Argh MFC!

When introductory documentation for something has this, you know it won’t be pretty:

CAsyncMonikerFile is derived from CMonikerFile, which in turn is derived from COleStreamFile. A COleStreamFile object represents a stream of data; a CMonikerFile object uses an IMoniker to obtain the data, and a CAsyncMonikerFile object does so asynchronously.

So yeah, I am dealing with downloading something from the internet inside an ActiveX control that is written in MFC. A seemingly simple task - I give you an URL, you give me back the bytes. But no! That would not be a proper architecture, so instead it has asynchronous monikers which are based on monikers which are based on stream files which use some interfaces and whatnot. And for ActiveX controls the docs suggest using CDataPathProperty or CCachedDataPathProperty, which are abstractions build on top of the above crap. And I don’t even know what “a moniker” is!

Of course all this complexity fails spectacularly in some quite common situations. For example, try downloading something when the web server serves gzip compressed html output. Good luck trying to figure out why everything seemingly works, you are notified of downloading progress, but never get the actual downloaded bytes.

Turns out the solution is to change downloading behaviour of the above pile of abstractions to use “pull data” model, instead of default “push data” model. The default behaviour just seems to be broken (though it is not broken in that pile of abstractions, instead it is broken somewhere deeper in Windows code). Is this mentioned anywhere in the docs? Of course not!

This is pretty much how a code comment looks like for this:

We don’t use CCachedDataPathProperty because it’s awfully slow, doing data reallocations for each 1KB received. For 8MB file it’s 8000 reallocations and 32 GB (!) of data copied for no good reason!

While we’re at it, we don’t use CDataPathProperty either, because it’s a useless wrapper over CAsyncMonikerFile.

Oh, and we don’t use CAsyncMonikerFile either, because it has bugs in VS2003’ MFC where it never notifies the container that it is done with download, making IE still display “X items remaining” indefinitely. Some smart coder was converting information message and returning “out of memory” error if result was NULL, even if input message was NULL (which it often was). So we use our own “fixed” version of CAsyncMonikerFile instead.

Oh MFC, how we love thee.



On job titles and design patterns

I just changed my job title to say “Code Chef”. I like it, and it represents my current understanding of programming pretty well. I cook code. That’s my job.

Some N years ago I would have liked a title with “Architect” or “Analyst” or something like that. I would have called myself “developer” instead of “programmer” because hey, a developer thinks up things, whereas a programmer is a mere “code monkey”. More on code monkeys below.

But wait! Back then I also believed that knowing and using Design Patterns is essential for a programmer! In one place when I was interviewing new hires, design pattern knowledge was something I would look for… how stupid! Nowadays my view of patterns is more along the lines of “yeah, whatever”. I don’t exactly think of them as things from hell, but they could have caused more harm than good already.

Back to job titles.

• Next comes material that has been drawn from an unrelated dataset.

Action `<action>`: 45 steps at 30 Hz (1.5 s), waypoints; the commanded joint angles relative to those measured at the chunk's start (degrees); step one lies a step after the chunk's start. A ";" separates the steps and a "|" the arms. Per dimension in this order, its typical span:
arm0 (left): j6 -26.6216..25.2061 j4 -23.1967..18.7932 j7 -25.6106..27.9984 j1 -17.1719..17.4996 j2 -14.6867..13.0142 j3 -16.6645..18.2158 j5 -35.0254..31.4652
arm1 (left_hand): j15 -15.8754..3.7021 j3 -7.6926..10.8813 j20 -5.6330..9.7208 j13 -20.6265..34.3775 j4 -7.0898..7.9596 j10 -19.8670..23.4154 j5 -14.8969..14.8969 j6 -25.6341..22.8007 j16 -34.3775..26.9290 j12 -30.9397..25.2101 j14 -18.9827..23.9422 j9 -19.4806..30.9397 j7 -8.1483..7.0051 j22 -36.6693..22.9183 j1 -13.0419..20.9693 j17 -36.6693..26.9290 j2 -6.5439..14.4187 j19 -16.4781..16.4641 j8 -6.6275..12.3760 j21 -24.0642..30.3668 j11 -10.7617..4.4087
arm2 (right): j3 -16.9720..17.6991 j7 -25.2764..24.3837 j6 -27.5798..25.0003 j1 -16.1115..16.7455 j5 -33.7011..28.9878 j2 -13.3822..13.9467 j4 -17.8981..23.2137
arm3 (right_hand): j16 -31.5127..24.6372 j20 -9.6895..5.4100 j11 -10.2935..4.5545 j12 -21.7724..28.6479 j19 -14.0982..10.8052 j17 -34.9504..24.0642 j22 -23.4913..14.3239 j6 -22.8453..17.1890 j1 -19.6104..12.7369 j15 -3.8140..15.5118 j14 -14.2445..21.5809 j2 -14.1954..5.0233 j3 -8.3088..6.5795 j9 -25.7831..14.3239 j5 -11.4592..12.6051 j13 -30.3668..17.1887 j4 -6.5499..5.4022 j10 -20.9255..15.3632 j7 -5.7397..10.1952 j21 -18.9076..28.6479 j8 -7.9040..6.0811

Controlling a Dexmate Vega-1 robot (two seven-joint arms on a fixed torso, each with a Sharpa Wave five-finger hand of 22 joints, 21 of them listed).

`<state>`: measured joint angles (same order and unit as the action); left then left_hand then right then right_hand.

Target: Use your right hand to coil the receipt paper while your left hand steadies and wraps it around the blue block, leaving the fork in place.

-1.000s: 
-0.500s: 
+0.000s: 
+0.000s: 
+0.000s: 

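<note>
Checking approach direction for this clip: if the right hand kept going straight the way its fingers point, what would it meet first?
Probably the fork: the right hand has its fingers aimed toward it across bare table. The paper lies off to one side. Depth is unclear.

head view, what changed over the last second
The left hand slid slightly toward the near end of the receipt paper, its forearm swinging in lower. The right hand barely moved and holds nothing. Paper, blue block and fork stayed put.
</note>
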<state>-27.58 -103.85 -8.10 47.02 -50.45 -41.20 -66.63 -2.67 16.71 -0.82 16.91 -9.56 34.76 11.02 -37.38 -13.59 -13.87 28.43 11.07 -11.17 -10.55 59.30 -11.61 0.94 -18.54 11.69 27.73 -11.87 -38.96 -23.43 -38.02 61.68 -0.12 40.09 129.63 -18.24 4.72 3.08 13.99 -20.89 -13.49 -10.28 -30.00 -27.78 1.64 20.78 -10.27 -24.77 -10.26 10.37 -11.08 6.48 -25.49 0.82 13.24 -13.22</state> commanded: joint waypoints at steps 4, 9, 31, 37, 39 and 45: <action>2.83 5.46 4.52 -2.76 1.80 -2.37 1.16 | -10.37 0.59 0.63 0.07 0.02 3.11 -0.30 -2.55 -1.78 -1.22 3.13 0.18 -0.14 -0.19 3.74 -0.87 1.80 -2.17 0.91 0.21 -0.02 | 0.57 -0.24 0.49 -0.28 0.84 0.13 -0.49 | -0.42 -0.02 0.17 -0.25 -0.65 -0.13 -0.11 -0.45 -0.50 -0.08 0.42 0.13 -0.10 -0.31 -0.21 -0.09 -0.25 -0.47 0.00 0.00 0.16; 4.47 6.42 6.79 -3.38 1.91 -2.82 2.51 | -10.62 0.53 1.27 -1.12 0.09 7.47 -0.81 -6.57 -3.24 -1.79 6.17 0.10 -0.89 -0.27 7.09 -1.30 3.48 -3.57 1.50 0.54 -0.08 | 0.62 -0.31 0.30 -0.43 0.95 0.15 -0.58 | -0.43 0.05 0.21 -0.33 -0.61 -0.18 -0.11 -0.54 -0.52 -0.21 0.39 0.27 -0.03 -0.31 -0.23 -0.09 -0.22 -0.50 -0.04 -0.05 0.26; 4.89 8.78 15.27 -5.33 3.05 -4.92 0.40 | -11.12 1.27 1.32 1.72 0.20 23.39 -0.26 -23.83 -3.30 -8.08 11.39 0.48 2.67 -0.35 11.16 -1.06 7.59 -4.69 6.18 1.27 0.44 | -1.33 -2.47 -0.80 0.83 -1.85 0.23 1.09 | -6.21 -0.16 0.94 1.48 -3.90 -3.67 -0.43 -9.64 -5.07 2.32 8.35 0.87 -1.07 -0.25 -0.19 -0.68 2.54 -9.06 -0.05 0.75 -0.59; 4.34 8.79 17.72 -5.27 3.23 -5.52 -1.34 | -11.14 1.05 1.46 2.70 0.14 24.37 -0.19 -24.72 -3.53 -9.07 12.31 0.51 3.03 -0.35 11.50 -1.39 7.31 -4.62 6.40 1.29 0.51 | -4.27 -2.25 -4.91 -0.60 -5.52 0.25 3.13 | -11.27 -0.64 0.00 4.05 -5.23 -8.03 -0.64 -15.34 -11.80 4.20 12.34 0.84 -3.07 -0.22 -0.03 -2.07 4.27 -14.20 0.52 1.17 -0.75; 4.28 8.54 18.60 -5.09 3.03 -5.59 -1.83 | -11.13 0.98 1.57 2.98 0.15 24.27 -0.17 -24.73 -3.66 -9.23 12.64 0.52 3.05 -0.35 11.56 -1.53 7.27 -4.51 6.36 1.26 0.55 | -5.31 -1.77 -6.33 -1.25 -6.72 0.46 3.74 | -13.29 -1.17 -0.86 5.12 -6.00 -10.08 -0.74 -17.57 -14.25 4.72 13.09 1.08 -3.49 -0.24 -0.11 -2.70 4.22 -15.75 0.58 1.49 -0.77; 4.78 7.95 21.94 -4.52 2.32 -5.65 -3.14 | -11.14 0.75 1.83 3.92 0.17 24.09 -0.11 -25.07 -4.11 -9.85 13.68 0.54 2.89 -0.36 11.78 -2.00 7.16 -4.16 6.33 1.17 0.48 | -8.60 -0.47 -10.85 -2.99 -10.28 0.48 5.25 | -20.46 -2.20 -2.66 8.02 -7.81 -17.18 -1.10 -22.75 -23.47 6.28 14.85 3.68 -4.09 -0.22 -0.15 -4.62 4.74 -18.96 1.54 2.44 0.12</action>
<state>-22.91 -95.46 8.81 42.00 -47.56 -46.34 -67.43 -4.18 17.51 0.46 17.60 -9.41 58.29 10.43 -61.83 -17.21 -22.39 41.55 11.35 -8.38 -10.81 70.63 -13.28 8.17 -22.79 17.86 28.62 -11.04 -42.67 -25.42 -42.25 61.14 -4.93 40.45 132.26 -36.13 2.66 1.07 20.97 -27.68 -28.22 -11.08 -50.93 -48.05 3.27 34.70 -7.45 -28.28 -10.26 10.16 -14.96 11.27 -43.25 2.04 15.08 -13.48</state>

Code monkey is actually the key employee. A software product is largely defined by the code, heck, it is code. Sure, it also has the user interface, the fancy icons, the documentation, the website, the support, the roadmap and whatnot, but the code is the product, whereas everything else is more or less addons (possibly excluding UI… UI also defines the product).

Code design? Design patterns? Who cares about that.

It’s the final result that matters. Futurist programming for the win.

On the other hand, Memento Observer is probably very cool.


One-liners: biawesome filtering

Said by Jonathan Czeck of Graveck:

What kind of filtering does Resize() function use? Nearest-neighbor, bilinear, bicubic, biawesome?

Since then “biawesome” became a local meme at work. Biawesome is awesome on steroids.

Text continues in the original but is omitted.